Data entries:
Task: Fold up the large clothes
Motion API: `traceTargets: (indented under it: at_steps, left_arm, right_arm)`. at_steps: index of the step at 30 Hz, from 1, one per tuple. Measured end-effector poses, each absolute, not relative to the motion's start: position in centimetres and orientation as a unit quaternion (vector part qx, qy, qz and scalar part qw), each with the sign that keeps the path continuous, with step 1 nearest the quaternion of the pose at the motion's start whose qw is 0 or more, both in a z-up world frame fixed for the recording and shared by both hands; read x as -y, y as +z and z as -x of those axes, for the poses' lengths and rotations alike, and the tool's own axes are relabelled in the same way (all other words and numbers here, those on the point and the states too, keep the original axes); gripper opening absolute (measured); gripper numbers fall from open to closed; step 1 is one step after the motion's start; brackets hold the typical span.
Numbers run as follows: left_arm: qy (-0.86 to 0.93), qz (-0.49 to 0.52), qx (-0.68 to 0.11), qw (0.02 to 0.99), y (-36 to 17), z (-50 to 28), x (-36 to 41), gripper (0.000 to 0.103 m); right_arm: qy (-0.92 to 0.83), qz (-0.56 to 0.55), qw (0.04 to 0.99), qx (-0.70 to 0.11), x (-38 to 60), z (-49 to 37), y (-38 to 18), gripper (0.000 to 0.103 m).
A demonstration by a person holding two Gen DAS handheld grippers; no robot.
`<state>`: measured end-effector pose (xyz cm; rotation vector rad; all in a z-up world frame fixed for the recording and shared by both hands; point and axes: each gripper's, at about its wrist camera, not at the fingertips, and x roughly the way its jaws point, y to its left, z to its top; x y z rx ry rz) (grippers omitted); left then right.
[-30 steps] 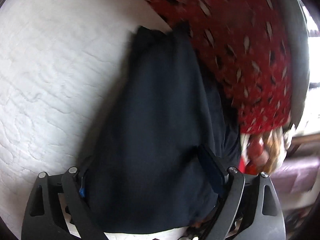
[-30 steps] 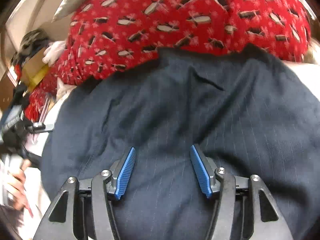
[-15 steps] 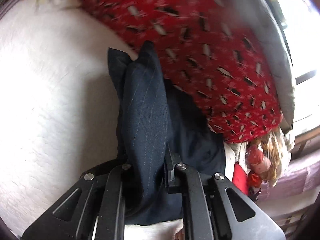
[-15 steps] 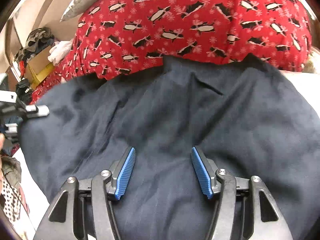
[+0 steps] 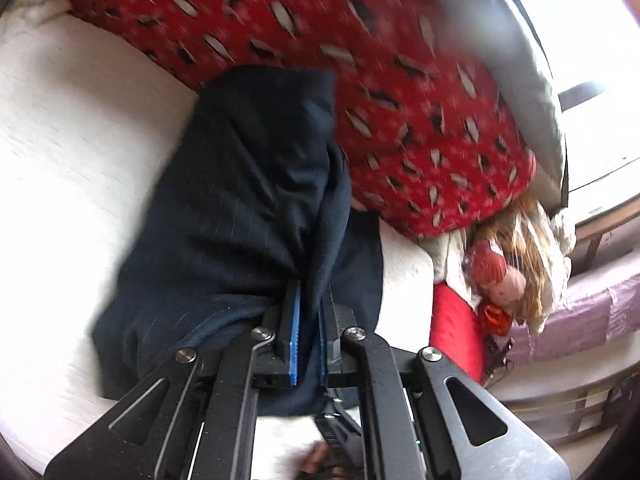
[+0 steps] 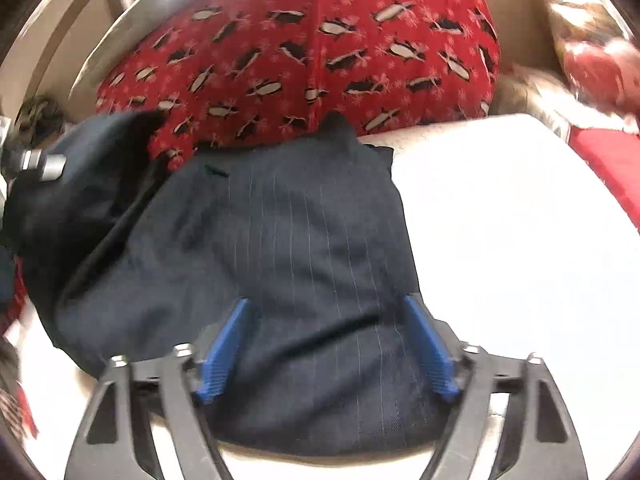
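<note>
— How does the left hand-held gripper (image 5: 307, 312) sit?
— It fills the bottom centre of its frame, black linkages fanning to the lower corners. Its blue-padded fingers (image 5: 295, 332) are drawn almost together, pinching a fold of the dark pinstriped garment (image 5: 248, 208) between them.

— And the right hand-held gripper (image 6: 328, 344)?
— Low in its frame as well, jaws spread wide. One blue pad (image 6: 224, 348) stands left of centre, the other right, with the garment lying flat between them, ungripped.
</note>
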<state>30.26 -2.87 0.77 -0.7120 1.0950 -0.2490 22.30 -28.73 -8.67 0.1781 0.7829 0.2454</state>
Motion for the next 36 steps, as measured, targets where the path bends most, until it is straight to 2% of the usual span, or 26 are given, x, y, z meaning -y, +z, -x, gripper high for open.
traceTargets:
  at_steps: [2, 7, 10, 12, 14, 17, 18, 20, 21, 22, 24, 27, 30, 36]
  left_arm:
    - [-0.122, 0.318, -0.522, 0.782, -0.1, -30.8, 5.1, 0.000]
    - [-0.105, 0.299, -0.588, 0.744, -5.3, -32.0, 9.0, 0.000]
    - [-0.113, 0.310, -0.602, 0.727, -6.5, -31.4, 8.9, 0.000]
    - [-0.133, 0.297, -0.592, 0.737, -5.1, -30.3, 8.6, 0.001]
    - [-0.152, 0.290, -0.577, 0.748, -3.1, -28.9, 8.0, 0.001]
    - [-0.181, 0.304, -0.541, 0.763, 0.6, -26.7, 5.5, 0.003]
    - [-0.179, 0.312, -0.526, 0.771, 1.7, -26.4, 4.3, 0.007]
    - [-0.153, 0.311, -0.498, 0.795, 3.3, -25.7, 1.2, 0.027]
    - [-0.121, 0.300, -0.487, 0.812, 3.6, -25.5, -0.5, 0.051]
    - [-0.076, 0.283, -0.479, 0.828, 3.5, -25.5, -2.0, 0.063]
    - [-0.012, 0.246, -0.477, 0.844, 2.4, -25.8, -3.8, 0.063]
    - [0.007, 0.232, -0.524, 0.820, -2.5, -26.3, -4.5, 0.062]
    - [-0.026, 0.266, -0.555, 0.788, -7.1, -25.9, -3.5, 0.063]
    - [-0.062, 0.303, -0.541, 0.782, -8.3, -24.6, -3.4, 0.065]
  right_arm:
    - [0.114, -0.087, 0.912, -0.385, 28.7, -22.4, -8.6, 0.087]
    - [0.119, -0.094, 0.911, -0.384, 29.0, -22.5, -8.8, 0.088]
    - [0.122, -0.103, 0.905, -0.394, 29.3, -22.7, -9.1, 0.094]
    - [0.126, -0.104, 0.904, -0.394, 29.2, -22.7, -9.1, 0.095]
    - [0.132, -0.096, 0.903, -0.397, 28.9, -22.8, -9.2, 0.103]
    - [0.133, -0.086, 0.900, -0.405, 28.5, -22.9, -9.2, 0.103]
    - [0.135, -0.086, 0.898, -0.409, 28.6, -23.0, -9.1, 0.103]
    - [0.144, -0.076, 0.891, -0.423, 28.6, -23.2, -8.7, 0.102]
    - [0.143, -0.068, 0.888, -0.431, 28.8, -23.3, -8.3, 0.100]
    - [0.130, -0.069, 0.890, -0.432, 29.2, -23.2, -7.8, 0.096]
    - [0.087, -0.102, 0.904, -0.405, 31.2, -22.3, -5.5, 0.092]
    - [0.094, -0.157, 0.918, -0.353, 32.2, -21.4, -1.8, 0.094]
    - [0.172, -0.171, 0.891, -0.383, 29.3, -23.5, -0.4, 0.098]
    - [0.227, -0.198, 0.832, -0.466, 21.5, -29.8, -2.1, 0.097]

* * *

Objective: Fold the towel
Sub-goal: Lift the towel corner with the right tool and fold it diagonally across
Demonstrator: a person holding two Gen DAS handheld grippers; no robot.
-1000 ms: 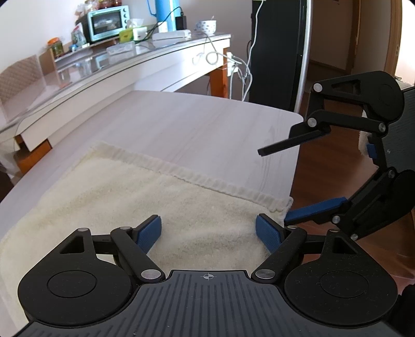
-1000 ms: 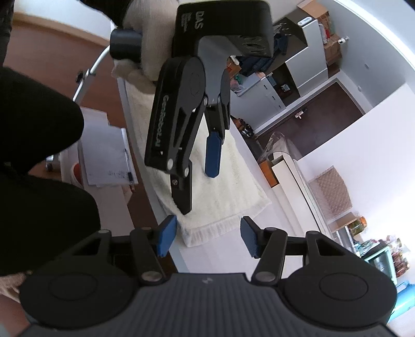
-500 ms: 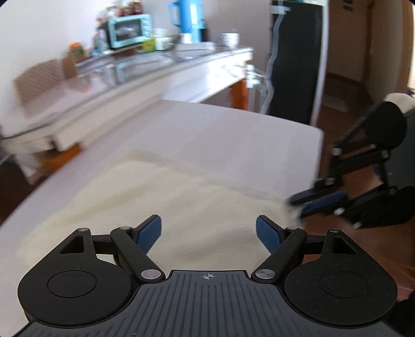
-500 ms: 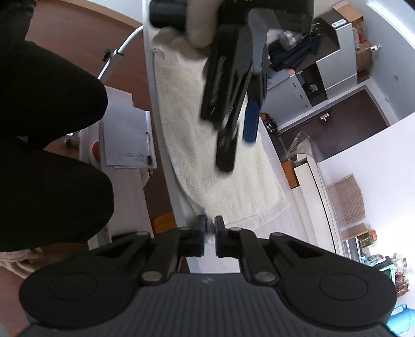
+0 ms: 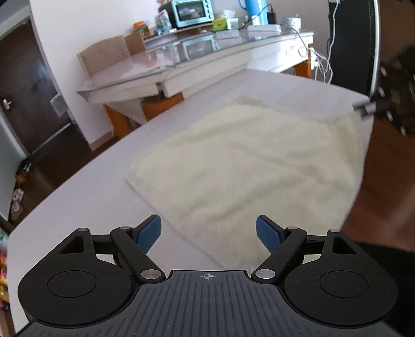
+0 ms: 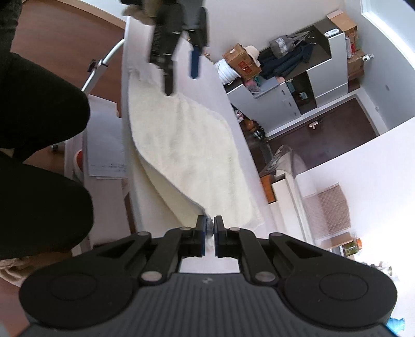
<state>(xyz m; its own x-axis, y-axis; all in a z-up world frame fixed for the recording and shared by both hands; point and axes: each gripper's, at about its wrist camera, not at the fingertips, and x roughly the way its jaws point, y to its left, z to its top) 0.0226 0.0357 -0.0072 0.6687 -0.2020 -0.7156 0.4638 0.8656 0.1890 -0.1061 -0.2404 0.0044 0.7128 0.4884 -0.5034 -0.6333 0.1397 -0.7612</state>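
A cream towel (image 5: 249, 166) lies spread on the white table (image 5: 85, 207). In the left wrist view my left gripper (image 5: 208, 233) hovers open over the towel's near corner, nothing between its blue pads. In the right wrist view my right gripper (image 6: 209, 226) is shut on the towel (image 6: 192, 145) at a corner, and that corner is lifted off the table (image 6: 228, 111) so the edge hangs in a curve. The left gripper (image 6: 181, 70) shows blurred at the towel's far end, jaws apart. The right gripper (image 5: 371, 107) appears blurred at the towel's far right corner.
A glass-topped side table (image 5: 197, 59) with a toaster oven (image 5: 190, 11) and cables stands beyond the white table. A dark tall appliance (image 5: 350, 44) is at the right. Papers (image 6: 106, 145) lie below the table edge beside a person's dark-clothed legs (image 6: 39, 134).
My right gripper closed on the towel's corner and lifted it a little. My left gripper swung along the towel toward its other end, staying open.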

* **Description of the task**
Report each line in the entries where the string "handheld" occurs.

* **Problem solution**
A demonstration by a person holding two Gen DAS handheld grippers; no robot.
Demonstrator: a person holding two Gen DAS handheld grippers; no robot.

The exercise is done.